Recorded data
------------
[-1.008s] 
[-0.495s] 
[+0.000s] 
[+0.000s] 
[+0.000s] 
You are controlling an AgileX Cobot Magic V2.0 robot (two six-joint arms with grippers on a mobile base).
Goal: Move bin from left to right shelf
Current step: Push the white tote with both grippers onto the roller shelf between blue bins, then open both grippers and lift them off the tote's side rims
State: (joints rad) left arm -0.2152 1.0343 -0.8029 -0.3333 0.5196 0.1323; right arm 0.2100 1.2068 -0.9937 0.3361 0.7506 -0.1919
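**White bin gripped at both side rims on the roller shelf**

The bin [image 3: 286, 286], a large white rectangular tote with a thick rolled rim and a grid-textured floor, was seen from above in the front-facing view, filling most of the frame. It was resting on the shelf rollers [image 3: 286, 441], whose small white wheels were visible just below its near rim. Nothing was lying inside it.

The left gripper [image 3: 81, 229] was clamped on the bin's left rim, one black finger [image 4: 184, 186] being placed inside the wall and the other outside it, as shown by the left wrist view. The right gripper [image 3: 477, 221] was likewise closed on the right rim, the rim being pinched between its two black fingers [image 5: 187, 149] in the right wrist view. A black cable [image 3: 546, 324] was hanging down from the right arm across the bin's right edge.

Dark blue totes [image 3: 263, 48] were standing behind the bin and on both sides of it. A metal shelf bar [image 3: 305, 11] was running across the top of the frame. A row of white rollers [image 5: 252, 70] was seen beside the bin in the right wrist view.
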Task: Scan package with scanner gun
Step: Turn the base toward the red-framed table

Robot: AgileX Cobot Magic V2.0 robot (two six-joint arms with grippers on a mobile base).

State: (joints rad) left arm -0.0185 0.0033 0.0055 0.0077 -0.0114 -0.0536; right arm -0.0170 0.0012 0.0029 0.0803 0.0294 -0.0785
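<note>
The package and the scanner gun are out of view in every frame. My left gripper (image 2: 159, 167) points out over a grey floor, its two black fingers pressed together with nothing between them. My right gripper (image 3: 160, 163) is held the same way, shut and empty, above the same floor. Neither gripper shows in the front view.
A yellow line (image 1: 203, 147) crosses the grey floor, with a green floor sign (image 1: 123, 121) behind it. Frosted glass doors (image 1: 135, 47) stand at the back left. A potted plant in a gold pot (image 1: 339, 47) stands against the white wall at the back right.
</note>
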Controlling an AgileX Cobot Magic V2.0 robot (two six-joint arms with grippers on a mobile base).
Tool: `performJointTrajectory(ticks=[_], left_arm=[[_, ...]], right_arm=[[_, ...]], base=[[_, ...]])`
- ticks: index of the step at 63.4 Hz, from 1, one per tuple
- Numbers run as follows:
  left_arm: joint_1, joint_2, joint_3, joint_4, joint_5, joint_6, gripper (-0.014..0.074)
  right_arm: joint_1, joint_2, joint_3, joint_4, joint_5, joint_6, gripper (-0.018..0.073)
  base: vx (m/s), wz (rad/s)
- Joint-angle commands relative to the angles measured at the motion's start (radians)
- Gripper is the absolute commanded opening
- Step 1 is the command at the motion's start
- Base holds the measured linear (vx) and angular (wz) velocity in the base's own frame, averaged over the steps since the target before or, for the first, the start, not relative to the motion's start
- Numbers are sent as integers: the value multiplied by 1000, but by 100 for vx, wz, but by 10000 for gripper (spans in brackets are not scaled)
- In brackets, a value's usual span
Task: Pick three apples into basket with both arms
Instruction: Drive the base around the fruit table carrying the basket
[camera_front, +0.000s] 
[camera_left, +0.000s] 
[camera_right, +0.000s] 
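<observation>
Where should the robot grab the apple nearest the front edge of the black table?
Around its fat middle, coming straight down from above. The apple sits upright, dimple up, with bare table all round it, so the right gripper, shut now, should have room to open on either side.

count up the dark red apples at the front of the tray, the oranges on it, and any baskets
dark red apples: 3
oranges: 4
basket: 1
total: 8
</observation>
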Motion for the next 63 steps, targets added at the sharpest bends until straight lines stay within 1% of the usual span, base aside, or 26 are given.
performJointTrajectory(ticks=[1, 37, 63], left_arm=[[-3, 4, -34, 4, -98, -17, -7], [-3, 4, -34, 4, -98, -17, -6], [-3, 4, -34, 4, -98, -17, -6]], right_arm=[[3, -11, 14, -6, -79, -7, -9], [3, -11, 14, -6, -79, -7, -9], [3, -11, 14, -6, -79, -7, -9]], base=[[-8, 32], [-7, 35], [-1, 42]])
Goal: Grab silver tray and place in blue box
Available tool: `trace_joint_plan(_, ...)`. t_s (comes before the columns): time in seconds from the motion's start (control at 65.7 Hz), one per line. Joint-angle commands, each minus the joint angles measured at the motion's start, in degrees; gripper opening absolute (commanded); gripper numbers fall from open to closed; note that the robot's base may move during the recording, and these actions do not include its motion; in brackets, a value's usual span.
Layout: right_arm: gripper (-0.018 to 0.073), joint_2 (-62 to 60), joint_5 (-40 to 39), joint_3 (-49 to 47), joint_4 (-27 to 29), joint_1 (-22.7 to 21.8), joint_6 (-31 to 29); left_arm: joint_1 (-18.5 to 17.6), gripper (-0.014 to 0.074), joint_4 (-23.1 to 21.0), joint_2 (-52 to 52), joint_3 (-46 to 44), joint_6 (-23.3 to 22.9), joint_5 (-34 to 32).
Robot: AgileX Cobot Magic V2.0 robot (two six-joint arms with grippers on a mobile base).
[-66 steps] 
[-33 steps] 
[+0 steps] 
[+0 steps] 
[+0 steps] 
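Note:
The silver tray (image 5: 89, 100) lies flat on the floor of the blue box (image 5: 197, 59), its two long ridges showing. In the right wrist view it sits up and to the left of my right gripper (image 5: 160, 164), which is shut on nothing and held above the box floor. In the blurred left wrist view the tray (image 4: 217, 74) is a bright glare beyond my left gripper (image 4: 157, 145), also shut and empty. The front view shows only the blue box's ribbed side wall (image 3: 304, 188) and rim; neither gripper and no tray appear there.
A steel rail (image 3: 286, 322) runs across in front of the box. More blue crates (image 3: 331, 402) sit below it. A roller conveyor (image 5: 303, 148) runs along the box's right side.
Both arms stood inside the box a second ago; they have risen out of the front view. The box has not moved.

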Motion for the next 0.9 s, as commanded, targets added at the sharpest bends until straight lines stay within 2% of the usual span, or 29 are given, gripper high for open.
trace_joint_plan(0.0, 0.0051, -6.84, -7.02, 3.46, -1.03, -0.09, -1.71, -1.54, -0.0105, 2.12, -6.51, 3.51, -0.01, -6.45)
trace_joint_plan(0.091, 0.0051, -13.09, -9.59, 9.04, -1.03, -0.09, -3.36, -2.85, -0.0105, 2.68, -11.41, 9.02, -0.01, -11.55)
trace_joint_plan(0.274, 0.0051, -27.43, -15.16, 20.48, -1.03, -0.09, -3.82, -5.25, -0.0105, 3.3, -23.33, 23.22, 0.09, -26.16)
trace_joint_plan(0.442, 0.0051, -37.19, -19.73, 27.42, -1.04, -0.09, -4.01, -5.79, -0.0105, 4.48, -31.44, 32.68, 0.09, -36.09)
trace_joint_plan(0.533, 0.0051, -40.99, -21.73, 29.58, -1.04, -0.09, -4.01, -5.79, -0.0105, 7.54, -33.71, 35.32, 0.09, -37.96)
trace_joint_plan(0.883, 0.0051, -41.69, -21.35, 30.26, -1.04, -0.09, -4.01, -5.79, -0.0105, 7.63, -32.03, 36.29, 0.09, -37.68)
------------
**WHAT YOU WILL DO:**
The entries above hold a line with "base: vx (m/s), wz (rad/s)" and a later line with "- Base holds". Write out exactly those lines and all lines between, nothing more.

**ANSWER TO THIS EXERCISE:**
  base: vx (m/s), wz (rad/s)
- Joint-angle commands relative to the angles measured at the motion's start (radians)
- Gripper is the absolute commanded opening
- Step 1 is the command at the motion's start
- Base holds the measured linear (vx) and angular (wz) velocity in the base's own frame, averaged over the steps since the target before or, for the first, the start, not relative to the motion's start

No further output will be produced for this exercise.